Problem details: In the data below, which lines contain "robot"? List them by copying each one.

━━━━━ Data for analysis ━━━━━

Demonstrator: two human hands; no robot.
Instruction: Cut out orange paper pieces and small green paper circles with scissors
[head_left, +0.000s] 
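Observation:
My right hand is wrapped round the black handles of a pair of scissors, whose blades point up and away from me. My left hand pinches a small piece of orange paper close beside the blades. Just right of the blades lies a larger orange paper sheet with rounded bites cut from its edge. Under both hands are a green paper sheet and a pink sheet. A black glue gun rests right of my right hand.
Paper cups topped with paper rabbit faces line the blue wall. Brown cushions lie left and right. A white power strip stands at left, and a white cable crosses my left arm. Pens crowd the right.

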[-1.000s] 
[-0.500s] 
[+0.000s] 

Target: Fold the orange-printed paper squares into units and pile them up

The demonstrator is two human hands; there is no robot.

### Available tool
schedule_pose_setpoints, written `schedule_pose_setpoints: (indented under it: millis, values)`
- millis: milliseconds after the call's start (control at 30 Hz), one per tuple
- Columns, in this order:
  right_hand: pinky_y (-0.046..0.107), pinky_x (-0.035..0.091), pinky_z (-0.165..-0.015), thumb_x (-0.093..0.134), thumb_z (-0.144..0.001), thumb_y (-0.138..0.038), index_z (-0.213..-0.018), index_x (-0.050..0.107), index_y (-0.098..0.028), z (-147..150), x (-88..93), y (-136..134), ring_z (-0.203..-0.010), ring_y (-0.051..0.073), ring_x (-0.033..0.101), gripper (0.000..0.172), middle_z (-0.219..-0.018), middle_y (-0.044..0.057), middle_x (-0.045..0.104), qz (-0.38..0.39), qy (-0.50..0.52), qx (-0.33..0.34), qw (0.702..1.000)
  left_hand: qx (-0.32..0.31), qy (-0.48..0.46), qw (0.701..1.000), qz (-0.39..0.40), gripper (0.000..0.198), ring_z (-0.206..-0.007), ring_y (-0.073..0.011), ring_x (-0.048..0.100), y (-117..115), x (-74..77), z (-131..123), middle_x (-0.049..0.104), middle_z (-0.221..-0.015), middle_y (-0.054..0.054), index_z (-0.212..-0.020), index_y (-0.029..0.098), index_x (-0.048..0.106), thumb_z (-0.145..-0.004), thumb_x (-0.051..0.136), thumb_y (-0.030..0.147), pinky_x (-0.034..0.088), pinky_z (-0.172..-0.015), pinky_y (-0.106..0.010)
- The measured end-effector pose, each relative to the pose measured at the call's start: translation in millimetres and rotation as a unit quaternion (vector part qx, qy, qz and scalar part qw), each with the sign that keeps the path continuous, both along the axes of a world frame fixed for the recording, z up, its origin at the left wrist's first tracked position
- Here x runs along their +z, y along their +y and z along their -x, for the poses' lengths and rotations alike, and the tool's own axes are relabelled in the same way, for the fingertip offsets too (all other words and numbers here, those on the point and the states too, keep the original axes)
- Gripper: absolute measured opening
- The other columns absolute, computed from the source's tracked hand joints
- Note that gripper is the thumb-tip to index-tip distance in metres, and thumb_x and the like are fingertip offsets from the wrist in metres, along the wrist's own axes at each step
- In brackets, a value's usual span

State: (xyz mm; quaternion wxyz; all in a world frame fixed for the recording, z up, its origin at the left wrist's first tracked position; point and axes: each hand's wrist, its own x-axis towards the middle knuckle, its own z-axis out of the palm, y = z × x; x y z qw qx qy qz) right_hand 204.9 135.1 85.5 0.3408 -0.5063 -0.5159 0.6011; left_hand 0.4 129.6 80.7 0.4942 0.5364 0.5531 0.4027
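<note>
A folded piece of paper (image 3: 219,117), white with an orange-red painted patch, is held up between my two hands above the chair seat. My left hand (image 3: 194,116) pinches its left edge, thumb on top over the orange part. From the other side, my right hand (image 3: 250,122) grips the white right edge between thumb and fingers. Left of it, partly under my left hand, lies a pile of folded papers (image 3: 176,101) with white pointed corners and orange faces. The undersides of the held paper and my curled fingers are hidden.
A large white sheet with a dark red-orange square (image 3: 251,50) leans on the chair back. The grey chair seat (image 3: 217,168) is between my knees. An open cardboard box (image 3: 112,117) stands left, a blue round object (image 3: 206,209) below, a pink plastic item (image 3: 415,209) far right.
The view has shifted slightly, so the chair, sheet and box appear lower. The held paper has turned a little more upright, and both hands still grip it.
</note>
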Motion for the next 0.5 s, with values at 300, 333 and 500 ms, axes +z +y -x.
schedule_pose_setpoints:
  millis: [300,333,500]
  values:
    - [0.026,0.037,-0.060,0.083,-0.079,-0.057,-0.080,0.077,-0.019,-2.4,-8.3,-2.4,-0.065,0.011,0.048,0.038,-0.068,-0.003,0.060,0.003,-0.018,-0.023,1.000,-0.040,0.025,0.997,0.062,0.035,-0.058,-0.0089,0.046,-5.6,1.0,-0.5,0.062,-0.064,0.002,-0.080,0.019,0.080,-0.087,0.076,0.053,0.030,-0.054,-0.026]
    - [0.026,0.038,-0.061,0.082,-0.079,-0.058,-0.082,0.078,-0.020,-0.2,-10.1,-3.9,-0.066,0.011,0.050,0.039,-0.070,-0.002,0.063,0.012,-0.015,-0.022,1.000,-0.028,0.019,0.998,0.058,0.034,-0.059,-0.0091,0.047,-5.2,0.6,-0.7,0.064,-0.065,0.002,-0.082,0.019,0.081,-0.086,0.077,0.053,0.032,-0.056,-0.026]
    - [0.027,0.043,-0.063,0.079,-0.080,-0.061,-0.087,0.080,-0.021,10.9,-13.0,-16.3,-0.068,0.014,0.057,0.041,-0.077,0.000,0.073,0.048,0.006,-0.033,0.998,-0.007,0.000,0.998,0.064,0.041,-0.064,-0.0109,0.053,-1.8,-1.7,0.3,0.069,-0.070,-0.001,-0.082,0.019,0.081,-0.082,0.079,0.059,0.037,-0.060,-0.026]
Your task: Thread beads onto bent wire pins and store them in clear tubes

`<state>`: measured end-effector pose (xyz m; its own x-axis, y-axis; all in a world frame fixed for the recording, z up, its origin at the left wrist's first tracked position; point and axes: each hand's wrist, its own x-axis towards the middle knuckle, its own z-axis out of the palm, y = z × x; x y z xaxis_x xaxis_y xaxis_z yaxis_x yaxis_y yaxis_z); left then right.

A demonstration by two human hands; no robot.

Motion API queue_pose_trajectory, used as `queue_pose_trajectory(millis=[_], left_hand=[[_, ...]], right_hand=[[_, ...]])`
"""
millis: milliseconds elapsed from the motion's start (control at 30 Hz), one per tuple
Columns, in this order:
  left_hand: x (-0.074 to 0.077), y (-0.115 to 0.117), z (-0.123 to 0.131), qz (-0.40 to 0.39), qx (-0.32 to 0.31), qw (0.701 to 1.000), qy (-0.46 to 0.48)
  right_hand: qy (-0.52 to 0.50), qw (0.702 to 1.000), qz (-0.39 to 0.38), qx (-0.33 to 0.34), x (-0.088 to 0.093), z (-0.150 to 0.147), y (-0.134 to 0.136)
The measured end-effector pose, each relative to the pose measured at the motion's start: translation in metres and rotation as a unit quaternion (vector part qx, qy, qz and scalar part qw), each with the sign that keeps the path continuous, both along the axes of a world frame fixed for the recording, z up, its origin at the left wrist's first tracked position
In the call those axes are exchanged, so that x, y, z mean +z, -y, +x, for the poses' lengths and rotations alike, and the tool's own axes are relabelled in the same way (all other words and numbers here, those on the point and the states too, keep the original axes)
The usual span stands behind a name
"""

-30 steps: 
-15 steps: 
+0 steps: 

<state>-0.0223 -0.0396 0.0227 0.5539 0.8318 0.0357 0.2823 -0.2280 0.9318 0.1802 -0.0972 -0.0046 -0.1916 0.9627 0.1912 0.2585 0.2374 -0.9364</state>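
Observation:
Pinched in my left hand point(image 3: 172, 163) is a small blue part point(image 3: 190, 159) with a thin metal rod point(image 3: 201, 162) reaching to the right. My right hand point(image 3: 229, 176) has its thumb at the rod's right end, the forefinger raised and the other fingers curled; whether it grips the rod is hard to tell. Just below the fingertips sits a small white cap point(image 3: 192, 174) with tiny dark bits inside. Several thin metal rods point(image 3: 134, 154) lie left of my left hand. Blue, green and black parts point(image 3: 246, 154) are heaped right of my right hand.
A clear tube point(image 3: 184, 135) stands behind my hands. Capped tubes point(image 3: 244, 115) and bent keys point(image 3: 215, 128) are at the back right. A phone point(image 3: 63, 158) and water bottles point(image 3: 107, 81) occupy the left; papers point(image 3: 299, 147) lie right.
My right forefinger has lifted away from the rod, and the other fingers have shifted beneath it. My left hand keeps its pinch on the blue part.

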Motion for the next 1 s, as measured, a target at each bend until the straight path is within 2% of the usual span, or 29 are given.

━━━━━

Written response:
Demonstrator: two human hands; no robot.
The demonstrator is two human hands; there is no robot.
A demonstration by two human hands; no robot.

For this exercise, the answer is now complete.